Assignment:
Every line from the beginning of the data through the line containing "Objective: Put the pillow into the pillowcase" should be reproduced exactly, and no further lines should be output.

Records from a collection:
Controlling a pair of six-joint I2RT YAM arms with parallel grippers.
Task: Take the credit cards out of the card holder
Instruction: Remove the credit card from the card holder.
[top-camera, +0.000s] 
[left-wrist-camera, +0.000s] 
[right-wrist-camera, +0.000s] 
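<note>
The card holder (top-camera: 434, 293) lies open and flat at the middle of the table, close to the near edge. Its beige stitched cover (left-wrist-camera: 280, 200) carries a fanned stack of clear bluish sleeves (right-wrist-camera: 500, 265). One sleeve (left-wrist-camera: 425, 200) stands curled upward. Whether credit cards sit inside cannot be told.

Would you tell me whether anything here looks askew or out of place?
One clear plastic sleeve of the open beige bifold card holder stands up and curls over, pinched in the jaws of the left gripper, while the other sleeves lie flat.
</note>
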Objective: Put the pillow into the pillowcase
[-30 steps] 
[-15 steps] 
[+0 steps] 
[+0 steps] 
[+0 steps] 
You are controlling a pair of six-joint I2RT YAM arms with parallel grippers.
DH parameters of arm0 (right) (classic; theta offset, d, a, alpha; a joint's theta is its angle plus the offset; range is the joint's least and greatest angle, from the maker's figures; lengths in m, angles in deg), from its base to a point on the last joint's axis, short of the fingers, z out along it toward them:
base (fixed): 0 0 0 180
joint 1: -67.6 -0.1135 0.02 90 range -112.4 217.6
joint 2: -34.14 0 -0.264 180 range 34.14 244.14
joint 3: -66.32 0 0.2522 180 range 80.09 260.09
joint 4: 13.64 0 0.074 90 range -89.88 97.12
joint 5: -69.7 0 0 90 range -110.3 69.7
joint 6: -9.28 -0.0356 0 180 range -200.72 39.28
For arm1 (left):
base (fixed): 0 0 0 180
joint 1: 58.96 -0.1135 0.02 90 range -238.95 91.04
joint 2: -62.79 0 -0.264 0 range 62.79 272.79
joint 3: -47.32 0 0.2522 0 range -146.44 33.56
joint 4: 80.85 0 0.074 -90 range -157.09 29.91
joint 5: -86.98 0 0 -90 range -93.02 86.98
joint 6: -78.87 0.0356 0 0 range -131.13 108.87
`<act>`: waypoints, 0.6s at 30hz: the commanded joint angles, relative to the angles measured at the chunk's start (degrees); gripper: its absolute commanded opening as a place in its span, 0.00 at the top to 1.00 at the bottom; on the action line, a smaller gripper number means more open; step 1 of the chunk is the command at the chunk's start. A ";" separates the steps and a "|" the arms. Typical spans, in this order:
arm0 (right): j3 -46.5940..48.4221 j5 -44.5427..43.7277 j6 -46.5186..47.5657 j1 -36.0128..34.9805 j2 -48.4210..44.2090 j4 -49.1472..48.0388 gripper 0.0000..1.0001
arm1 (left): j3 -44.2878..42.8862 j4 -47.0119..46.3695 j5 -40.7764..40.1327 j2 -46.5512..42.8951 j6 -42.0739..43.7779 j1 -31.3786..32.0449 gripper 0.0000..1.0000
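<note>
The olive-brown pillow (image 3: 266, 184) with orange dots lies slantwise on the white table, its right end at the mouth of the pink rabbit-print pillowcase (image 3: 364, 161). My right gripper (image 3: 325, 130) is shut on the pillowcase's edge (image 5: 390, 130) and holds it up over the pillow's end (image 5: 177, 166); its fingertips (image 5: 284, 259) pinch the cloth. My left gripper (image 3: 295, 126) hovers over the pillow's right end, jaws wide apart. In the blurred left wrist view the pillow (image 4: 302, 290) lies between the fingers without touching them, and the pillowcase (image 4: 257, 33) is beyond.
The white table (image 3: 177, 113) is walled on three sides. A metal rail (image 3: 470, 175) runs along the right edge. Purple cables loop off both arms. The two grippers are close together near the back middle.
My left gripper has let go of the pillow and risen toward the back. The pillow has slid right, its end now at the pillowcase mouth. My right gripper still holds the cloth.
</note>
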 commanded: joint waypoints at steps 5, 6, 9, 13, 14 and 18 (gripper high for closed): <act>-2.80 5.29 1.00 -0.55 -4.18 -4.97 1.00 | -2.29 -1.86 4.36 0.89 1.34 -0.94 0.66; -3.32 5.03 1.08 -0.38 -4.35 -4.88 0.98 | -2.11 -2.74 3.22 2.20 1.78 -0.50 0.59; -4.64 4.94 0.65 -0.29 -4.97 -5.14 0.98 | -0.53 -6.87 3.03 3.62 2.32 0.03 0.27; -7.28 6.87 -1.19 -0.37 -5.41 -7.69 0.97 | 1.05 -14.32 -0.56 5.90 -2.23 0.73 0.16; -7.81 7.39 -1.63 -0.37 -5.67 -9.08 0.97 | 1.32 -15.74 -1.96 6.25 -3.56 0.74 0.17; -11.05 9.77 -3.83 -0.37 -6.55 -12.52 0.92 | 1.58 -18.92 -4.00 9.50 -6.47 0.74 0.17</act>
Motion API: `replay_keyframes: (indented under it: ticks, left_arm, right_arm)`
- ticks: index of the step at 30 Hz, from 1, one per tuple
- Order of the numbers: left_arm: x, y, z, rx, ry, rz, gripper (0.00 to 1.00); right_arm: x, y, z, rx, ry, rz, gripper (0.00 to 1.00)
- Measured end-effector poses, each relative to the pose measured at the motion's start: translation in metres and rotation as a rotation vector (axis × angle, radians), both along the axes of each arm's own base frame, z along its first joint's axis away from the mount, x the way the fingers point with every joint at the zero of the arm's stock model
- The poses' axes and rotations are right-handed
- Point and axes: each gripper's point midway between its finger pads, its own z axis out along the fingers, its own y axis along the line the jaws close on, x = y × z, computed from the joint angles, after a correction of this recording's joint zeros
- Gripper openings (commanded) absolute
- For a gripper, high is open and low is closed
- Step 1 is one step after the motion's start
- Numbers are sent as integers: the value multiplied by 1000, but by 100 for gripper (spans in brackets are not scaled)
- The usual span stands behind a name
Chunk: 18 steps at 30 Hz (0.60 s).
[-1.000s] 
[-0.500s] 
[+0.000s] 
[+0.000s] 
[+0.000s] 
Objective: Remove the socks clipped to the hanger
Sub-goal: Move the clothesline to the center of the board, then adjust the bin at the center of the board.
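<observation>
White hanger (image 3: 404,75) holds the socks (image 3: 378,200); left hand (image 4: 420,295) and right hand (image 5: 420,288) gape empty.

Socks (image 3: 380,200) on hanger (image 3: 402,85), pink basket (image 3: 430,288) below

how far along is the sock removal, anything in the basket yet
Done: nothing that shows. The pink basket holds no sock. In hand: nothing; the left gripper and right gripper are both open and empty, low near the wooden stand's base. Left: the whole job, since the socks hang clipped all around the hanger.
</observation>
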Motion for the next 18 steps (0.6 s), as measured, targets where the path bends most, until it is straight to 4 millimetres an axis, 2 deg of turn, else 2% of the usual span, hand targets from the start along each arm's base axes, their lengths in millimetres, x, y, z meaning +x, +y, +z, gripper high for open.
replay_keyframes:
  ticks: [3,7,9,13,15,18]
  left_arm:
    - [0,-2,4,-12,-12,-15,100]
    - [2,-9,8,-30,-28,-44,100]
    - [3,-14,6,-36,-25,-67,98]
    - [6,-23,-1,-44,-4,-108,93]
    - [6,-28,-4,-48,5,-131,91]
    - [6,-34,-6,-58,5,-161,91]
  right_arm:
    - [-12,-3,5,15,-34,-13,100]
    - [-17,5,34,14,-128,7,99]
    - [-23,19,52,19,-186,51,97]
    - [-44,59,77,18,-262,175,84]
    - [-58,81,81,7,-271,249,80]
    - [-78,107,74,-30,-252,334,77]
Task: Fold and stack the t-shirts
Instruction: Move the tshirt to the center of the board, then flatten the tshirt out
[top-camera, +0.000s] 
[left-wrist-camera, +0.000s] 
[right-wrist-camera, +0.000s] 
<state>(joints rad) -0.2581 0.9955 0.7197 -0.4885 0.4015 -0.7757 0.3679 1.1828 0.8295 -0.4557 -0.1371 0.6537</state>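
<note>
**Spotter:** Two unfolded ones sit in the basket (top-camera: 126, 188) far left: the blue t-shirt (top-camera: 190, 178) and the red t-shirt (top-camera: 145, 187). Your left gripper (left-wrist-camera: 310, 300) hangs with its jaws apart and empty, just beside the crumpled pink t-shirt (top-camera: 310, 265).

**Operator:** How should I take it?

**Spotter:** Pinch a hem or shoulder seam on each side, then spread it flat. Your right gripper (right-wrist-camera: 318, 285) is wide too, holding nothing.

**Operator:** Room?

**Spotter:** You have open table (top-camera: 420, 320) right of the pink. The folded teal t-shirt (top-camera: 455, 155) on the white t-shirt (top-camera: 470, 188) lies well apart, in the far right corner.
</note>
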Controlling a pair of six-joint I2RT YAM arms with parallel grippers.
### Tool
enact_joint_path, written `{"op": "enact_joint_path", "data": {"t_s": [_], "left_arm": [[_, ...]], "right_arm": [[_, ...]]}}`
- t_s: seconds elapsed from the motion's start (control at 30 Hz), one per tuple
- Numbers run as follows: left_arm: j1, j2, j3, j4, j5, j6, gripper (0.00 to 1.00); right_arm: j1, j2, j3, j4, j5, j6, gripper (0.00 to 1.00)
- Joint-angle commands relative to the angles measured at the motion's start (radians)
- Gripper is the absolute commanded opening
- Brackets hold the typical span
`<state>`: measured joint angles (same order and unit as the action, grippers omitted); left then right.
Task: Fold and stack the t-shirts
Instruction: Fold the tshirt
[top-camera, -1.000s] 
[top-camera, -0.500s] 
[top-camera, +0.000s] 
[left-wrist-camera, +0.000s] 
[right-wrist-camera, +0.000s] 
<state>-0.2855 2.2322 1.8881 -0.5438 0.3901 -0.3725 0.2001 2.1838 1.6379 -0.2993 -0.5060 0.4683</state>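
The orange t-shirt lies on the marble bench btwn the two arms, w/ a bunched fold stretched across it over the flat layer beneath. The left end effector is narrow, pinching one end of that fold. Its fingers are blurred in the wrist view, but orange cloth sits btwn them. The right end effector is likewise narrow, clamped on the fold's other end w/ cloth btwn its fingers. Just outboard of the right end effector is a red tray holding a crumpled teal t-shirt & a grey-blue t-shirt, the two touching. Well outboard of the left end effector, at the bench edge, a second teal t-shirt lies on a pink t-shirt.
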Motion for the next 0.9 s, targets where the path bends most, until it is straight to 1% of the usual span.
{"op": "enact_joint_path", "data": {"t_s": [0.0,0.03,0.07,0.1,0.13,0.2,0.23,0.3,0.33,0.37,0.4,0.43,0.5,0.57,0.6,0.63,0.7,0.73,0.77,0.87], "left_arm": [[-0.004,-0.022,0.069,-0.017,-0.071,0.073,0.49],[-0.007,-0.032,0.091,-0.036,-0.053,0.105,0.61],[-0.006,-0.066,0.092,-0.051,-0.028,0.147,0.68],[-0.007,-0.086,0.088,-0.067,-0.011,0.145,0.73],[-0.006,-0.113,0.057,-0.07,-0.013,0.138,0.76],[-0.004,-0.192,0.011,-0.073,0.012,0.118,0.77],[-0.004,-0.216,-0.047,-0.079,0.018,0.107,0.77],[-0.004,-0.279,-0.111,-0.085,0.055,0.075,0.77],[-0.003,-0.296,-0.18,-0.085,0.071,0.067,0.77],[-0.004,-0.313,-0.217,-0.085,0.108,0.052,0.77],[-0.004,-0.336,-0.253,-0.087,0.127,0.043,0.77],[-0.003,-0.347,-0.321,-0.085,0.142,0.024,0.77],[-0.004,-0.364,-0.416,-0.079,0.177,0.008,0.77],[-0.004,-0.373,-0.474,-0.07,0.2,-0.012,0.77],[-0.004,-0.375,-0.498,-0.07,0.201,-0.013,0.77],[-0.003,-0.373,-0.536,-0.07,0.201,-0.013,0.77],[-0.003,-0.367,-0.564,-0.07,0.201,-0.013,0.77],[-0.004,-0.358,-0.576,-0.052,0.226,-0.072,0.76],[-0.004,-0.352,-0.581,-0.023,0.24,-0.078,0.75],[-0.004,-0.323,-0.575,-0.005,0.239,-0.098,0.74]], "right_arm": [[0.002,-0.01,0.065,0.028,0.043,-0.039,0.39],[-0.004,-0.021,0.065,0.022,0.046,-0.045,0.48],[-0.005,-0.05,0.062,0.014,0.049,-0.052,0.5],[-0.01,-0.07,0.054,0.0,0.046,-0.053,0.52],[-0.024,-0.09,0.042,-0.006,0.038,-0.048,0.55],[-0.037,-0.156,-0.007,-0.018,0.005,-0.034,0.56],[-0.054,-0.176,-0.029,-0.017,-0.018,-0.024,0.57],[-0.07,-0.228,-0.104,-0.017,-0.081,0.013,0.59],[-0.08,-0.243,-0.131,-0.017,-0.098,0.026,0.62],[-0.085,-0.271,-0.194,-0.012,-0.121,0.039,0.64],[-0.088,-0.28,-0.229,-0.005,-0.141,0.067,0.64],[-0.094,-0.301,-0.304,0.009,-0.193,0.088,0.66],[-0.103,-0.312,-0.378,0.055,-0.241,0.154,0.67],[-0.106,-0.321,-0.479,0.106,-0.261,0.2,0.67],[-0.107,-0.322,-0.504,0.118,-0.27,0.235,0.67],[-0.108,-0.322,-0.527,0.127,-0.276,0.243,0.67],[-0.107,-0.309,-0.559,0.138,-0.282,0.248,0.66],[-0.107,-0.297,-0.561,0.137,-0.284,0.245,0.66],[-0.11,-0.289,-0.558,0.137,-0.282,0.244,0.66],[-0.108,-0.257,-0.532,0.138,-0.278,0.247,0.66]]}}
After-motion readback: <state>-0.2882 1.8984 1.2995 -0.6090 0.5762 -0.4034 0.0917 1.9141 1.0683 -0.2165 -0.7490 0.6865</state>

Output for this exercise:
Controlling a pair of six-joint I2RT YAM arms with parallel grippers.
Task: Take the credit cards out of the card holder
Instruction: Remove the credit card from the card holder.
[top-camera, +0.000s] 
[left-wrist-camera, +0.000s] 
[right-wrist-camera, +0.000s] 
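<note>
The card holder (top-camera: 434, 293) lies open and flat at the middle of the table, close to the near edge. Its beige stitched cover (left-wrist-camera: 280, 200) carries a fanned stack of clear bluish sleeves (right-wrist-camera: 500, 265). One sleeve (left-wrist-camera: 425, 200) stands curled upward. Whether credit cards sit inside cannot be told.

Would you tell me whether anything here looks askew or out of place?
One clear plastic sleeve of the open beige bifold card holder stands up and curls over, pinched in the jaws of the left gripper, while the other sleeves lie flat.
</note>
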Objective: Put the pillow into the pillowcase

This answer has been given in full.